Have equity in your home? Want a lower payment? An appraisal from Performance Appraisals Inc. can help you get rid of your PMI.
A 20% down payment is typically the standard when getting a mortgage. Considering the risk for the lender is generally only the difference between the home value and the amount outstanding on the loan, the 20% supplies a nice cushion against the expenses of foreclosure, reselling the home, and typical value variationson the chance that a purchaser doesn't pay.
The market was taking down payments as low as 10, 5 and even 0 percent in the peak of last decade's mortgage boom. How does a lender handle the increased risk of the small down payment? The solution is Private Mortgage Insurance or PMI. PMI guards the lender if a borrower defaults on the loan and the market price of the home is lower than the loan balance.
Because the $40-$50 a month per $100,000 borrowed is bundled into the mortgage monthly payment and oftentimes isn't even tax deductible, PMI is costly to a borrower. Contradictory to a piggyback loan where the lender consumes all the costs, PMI is lucrative for the lender because they acquire the money, and they receive payment if the borrower defaults.
Does your monthly mortgage payment include PMI? Contact us, you may be able to save money by removing your PMI.
How can home buyers refrain from bearing the cost of PMI?
The Homeowners Protection Act of 1998 forces the lenders on most loans to automatically eliminate the PMI when the principal balance of the loan equals 78 percent of the beginning loan amount. Wise homeowners can get off the hook a little early.
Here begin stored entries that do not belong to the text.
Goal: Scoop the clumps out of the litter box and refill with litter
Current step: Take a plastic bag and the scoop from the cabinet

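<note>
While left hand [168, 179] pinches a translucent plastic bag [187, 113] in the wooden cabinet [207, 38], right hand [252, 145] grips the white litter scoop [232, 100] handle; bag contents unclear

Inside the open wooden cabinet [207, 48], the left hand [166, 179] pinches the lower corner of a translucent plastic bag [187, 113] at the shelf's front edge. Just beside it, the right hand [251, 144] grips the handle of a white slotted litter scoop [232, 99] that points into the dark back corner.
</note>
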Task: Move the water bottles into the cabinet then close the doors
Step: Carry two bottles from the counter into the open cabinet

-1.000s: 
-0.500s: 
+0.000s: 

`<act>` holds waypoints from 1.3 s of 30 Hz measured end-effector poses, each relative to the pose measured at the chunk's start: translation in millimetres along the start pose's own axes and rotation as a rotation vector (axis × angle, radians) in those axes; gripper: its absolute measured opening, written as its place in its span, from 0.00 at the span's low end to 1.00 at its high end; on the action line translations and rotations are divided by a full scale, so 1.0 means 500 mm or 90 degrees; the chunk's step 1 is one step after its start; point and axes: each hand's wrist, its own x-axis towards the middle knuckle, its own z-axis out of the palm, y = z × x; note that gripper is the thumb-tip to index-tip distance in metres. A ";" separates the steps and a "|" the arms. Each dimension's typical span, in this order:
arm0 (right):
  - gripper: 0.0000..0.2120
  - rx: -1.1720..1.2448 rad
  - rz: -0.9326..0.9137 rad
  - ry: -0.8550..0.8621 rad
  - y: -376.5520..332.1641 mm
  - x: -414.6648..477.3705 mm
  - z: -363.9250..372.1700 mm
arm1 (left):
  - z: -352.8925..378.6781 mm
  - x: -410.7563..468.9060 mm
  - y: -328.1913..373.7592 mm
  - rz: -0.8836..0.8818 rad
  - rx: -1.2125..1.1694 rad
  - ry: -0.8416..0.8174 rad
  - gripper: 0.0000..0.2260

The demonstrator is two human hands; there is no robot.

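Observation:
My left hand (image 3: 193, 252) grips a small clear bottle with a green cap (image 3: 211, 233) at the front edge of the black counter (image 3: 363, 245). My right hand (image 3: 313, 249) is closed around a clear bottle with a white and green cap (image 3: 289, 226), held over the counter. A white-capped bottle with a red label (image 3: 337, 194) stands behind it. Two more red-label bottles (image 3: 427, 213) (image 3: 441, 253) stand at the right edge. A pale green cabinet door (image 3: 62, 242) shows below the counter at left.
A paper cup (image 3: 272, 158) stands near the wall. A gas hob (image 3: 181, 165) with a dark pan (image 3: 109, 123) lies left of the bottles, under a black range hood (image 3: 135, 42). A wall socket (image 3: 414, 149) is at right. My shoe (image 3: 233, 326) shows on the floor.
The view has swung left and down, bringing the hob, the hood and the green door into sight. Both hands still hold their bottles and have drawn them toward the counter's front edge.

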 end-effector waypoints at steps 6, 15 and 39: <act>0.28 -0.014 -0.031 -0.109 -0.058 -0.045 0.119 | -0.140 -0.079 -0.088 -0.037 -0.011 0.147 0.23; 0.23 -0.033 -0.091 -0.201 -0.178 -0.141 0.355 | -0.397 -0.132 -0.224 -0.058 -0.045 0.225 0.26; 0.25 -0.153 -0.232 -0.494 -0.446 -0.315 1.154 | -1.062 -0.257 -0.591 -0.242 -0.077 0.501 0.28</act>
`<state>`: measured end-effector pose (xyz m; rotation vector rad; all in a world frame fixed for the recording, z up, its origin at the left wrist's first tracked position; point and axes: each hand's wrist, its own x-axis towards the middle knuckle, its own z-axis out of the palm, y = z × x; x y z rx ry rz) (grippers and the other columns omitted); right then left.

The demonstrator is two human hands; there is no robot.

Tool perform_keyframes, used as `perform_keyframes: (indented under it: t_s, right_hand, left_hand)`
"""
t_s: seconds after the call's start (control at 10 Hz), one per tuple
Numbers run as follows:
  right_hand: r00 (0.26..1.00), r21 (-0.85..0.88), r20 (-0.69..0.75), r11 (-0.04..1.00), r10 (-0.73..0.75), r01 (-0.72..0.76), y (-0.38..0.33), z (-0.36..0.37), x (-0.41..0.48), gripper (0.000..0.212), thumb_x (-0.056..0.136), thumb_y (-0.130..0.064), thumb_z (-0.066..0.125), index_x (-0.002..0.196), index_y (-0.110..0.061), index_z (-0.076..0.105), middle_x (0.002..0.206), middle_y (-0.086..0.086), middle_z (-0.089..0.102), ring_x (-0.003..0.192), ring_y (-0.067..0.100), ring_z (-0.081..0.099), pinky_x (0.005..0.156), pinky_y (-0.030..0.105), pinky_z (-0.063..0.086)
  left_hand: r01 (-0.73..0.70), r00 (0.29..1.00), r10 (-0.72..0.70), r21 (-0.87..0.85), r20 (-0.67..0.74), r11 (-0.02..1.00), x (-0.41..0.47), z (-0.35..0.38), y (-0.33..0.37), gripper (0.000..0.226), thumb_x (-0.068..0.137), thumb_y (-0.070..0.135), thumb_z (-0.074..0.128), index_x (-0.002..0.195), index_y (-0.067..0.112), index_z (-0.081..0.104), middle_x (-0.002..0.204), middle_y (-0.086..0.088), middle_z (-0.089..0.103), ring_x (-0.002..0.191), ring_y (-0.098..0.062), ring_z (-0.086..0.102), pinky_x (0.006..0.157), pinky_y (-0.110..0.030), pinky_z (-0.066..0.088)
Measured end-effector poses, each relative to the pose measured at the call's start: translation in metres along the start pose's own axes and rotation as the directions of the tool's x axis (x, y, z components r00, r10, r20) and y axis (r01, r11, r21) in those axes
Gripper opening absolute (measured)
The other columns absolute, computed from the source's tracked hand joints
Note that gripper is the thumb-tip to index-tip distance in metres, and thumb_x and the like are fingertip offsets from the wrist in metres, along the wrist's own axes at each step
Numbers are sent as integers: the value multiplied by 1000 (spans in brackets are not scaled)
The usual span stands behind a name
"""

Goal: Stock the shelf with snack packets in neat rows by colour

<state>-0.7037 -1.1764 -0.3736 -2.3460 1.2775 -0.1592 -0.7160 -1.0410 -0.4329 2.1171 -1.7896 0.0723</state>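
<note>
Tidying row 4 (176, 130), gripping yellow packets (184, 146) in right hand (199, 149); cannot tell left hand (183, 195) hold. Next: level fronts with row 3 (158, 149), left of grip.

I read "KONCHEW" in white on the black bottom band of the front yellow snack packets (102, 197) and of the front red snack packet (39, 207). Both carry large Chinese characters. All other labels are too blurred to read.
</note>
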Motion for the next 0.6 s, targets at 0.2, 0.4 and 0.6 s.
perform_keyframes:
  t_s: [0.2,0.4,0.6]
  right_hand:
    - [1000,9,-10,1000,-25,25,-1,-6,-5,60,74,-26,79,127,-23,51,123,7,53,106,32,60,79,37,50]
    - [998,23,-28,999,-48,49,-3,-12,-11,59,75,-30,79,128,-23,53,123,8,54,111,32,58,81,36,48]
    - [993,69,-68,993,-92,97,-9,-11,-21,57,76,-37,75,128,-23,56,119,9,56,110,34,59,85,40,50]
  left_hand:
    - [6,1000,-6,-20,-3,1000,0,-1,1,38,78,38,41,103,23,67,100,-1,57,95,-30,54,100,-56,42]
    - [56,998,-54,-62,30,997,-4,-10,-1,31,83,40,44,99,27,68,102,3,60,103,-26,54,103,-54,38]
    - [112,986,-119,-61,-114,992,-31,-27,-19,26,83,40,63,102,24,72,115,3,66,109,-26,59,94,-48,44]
The law designates that, upon request of the home owner, the PMI must be abandoned when the principal amount reaches just 80 percent.
Considering it can take many years to arrive at the point where the principal is just 20% of the original amount of the loan, it's crucial to know how your home has increased in value. After all, any appreciation you've obtained over time counts towards removing PMI. So why should you pay it after the balance of your loan has dropped below the 80% threshold? Even when nationwide trends signify falling home values, be aware that real estate is local. Your neighborhood may not be reflecting the national trends and/or your home could have acquired equity before things cooled off.
An accredited, licensed real estate appraiser can help homeowners understand just when their home's equity rises above the 20% point, as it's a tough thing to know. It is an appraiser's job to recognize the market dynamics of their area. At Performance Appraisals Inc., we're experts at pinpointing value trends in Ponte Vedra Beach, Saint Johns County and surrounding areas, and we know when property values have risen or declined. Faced with data from an appraiser, the mortgage company will generally do away with the PMI with little trouble. At that time, the homeowner can relish the savings from that point on.